Jacqueline still teaches every format the studio offers. In a niche industry where many owners manage from the lobby, she sees being on the floor as non-negotiable. It keeps her fluent in her work, credible in auditions, and ready to step in when life happens. “If a junior instructor is scheduled at 6 a.m., I need to be willing to take that hour, too,” she says. It’s hard to argue with a leader who holds herself to the same call times.
And she is equally hands-on with the numbers. For years, she carried the studio phone, and she still checks sales in near real time. She shared that the grind has seasons, and that she has worked Christmas for twelve years straight, but she is careful for to mythologize martyrdom. The goal isn’t to prove how hard she works, but to build a business that outlasts a single person’s stamina.
One of Jacqueline’s most quietly radical practices is client boundaries. Palm Beach can be high-pressure, but when a client disrespects an instructor or the space, she is willing to end the relationship. It's simple: her principle isn’t about temperament, but mere operational hygiene. If the team isn’t protected, the product won’t be, either. In a service economy obsessed with saying yes, LaBarre’s selective nos may be its most sophisticated hospitality.
“If you don’t have a backbone here, they won’t respect you – and they won’t return.”

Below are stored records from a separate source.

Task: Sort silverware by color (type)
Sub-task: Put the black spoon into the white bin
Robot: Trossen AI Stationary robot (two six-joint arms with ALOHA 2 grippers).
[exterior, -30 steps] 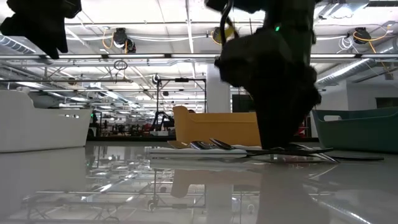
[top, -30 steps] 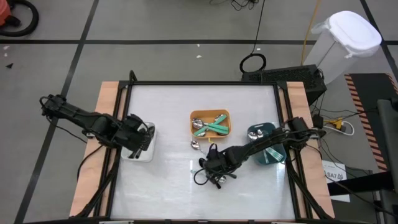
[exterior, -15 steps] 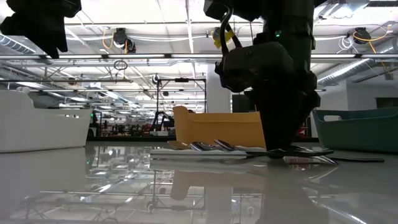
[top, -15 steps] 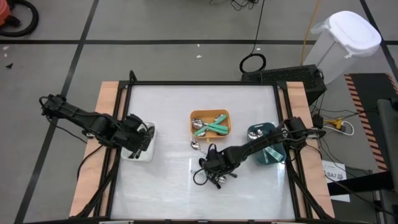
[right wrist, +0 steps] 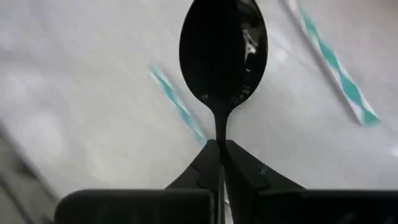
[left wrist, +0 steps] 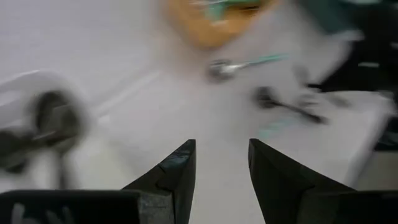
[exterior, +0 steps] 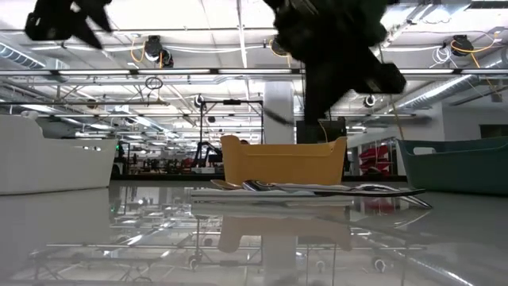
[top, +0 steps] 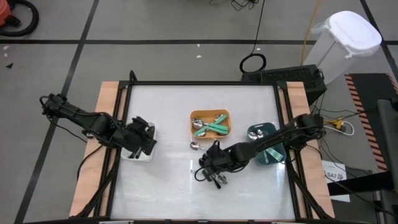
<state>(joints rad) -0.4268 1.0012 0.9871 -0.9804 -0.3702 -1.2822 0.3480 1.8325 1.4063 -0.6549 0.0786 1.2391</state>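
Observation:
My right gripper (top: 207, 169) hangs over the middle of the table, shut on an all-black spoon (right wrist: 222, 56). Below it, loose silverware (top: 216, 178) with teal and black handles lies flat on the tabletop, seen as a low heap (exterior: 317, 189) in the low view. One more spoon (top: 195, 145) lies just in front of the orange bin (top: 210, 123), which holds teal-handled pieces. My left gripper (left wrist: 221, 168) is open with nothing between its fingers, above the white bin (top: 142, 149) at the table's left. My right gripper pinches the black spoon at its neck (right wrist: 221, 135), just behind the bowl, between its two fingertips. The spoon lies along the fingers, bowl pointing away from the gripper and down at the table; the handle is hidden between the fingers. It is lifted clear of the table.
A dark teal bin (top: 264, 142) stands at the right under my right arm. Bare tabletop (top: 168, 106) spreads across the far and near parts. Wooden side rails (top: 106, 124) and a black frame border the table.
My right gripper has shut on the black spoon and risen from the pile, lifting the spoon clear of the table. My left gripper has shifted a little toward the table's right, over the white bin, still open.

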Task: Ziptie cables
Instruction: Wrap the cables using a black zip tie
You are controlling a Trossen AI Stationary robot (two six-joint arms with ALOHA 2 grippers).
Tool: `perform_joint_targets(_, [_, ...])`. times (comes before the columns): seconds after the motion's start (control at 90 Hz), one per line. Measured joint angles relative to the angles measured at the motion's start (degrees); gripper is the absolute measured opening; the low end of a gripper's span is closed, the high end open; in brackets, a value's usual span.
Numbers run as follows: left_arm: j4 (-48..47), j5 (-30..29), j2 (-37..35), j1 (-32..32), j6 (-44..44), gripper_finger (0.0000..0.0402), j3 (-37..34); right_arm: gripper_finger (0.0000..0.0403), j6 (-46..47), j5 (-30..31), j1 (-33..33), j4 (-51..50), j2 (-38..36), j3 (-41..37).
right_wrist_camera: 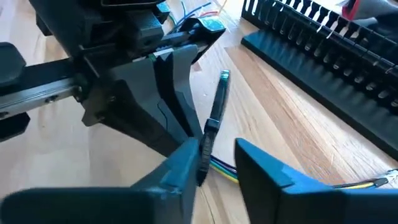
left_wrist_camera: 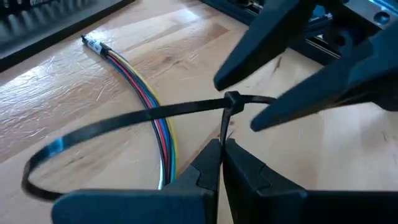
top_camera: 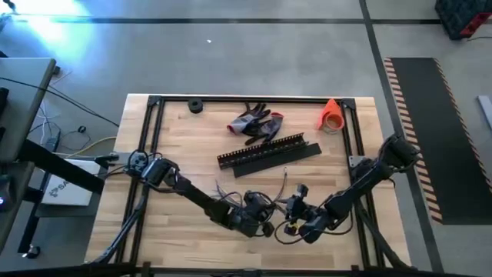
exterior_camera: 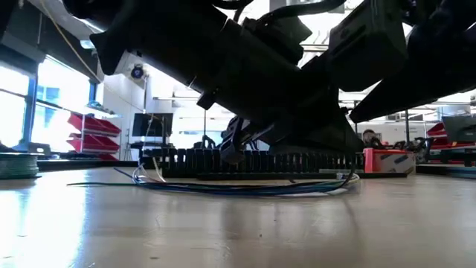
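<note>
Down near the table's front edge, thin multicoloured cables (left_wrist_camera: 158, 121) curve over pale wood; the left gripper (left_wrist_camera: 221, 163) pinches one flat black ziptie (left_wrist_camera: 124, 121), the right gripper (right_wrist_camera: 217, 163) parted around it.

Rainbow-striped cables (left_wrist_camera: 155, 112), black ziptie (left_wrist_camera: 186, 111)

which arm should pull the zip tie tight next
Left. The left arm has jaws shut on the zip tie tail, its loop crossing the cables, so it could pull tight. The right arm has jaws open beside the tie's head.
</note>
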Motion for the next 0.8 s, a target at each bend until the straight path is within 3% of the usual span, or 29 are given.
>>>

Asked for her favorite leadership books, Jacqueline shrugs: she learns by observation, not playbooks. For her, this was done by taking classes across New York and California, watching what elevates a room, and noticing what deflates it. Her strategy was simple: to refine what she learned and bring the best back to Palm Beach. That observational discipline keeps LaBarre fresh without having to chase noise. It is also why her teachers are so unique… fewer buzzwords, more cues that actually land.
For young founders, her advice is straightforward: start small, test the market, expand only what earns its keep. The glamorous answer is scale, but the effective answer is sequence.
What’s Next
With two Palm Beach studios now integrated and humming, Jacqueline’s eye is on seasonal pop-ups, Aspen, or perhaps the Hamptons, where LaBarre’s blend of precision and polish could travel well. The move is less empire-building than ecosystem-sensing. Her vision distills to exploring where her community already migrates, then bringing a standard that is consistent, but not cookie-cutter.
Palm Beach will tell you the truth, and it will do so quickly. The margin errors are slim, and the expectations are high. LaBarre’s longevity (seventeen years and counting!) read as a case study in quiet excellence. Build a room people love, set a bar instructors want to reach, say no when it preserves the yes that matters, and let the results speak without shouting. Empowerment is Jacqueline’s practice, repeated daily, rep by rep.
LaBarre proves that in a market famous for appearances, substance is the ultimate luxury.
“When there’s failure, the only person to blame is yourself.”
“You can’t deflect responsibility as a founder—you’re there to step in.”
“Just because things look easy doesn’t mean they are. That’s the sophistication of a good entrepreneur.”